I weigh 121 pounds and have never weighed more than 130 pounds.  I rarely get sick—  maybe once every other year. So why was making a change in diet the worst one of my life, when it hasn’t once negatively affected me?

I’m not one to push my diet on other people. My parents tried to push eating meat on me, so I know firsthand how annoying that can be.  However, I do encourage people to cut back on the amount of meat they consume.

Our primitive ancestors didn’t consume as much meat as one would guess.  Humans have few natural offenses in the world.  I dare you go out into the woods, find an animal and kill it with your bare hands.  It’s hard.  Our ancestors were most likely scavengers, eating the bodies that they found.

Even that was risky since there were probably other animals there already.  Meat was rare in their diet and this “meat with every meal” diet we seem to have is not natural for us.  We don’t need that much meat in our life.

Mansouri’s definition of “survival of the fittest” is the most meat-headed definition I have ever heard.  Herbert Spencer coined that term, and it has very little to do with competition between species.

Being ‘fit’ in this context means you have the phenotypic traits to improve chances of surviving and reproducing.  Measuring the survival of a species and its ‘fitness’ is in reference to one’s ability to reproduce and to pass on good genes to the next generation. The way Mansouri uses the phrase just doesn’t make sense.
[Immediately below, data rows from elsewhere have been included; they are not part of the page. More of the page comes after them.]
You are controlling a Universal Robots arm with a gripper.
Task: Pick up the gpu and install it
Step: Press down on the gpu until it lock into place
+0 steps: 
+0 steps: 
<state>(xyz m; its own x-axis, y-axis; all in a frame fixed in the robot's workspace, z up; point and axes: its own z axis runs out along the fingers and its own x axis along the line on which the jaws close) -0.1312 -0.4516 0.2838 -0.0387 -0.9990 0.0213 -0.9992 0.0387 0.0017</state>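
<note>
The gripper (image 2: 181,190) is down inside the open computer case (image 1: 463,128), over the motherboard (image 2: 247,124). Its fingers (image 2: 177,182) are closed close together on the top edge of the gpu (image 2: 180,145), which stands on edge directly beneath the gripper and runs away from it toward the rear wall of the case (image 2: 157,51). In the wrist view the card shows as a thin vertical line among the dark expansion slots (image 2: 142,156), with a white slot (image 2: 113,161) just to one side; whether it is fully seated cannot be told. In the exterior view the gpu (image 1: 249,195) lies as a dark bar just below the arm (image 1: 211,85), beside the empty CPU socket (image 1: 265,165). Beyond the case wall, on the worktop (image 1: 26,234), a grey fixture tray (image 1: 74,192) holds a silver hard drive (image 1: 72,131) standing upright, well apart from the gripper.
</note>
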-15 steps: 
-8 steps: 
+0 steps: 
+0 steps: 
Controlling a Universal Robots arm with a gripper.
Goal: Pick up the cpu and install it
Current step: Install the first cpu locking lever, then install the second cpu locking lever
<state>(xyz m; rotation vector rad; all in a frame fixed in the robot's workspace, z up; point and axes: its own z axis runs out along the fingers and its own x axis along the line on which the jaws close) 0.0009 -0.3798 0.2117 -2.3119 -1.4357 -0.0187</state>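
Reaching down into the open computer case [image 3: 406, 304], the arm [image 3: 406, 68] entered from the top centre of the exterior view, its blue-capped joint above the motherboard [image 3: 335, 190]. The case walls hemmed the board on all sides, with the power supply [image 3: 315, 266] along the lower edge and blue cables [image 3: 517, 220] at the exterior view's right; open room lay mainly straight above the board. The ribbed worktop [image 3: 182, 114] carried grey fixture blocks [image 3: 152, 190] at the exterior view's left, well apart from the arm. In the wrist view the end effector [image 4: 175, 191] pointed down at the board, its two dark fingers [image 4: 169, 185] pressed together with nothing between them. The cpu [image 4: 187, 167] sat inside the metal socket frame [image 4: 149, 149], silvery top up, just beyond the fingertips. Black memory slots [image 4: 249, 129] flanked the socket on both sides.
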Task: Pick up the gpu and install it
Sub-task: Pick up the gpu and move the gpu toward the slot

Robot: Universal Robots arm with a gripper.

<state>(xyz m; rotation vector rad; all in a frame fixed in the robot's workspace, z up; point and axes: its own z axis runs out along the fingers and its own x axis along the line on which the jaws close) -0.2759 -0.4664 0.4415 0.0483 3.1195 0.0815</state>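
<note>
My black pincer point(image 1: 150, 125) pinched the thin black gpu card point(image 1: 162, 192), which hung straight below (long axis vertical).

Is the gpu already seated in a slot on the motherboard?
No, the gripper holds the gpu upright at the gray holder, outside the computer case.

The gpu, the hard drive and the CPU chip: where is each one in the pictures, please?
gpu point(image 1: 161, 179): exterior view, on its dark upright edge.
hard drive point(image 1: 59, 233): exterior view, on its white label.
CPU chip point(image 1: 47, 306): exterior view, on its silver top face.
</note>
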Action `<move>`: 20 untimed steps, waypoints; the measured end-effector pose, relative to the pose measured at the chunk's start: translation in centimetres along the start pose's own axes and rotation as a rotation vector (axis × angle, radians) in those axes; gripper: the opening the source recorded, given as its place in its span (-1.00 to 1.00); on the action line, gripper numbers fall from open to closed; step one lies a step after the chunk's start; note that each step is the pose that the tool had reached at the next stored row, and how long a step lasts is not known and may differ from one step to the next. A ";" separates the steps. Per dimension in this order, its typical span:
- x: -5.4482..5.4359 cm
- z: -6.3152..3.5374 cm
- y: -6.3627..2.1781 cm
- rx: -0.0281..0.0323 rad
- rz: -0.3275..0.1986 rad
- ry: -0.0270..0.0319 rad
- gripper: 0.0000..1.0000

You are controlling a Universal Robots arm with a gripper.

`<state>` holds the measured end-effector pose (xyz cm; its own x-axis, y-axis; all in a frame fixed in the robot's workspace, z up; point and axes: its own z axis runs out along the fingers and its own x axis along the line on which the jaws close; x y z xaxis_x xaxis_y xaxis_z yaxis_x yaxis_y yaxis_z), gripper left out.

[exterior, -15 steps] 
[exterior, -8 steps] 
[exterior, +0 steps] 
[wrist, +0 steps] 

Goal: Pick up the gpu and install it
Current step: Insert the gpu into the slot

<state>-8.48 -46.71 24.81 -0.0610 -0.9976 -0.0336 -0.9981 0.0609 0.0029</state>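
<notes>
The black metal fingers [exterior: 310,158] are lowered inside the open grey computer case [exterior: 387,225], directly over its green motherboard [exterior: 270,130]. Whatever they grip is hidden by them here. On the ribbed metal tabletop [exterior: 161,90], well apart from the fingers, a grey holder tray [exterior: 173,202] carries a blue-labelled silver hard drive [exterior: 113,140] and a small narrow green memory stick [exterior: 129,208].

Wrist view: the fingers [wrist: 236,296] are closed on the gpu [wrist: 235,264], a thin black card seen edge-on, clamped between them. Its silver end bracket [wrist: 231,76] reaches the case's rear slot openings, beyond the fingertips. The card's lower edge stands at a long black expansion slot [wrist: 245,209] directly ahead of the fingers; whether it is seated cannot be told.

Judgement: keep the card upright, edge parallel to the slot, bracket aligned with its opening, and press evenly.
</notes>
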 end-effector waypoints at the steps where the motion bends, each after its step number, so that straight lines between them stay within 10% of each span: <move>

And Mansouri can only think of one notable vegetarian, Adolf Hitler.  How about Mohandas Gandhi, Paul Mccartney, Jane Goodall, Leo Tolstoy or Leonardo da Vinci?  Are none of these people notable?

I can think of hundreds of meat-eaters like Joseph Stalin, Mao Zedong, Jeffry Dahmer, Charles Manson, Hermann Goering and Ilse Koch to name a few.

And if we bring religion into this, it is best that Mansouri side with Greek mythology.  Vegetarianism is the diet choice of Hinduism, Jainism and Buddhism.

The Abrahamic faiths of Judaism, Christianity and Islam all have connections to the Biblical ideal of the Garden of Eden, which references a vegetarian diet.

While only sects of these religions enforce it, the references are still there.  Judaism and Islam also forbid the eating of pork products.

So don’t tell me that being a vegetarian is the worst choice in world. There are plenty of worse choices.  And if you think vegetarians are harmless creatures, I highly encourage you to search YouTube for “hippopotamus attack” to see what that vegetarian species can do.

Also, I can’t say that meat tastes gross because I don’t remember what it tastes like, but it certainty smells gross.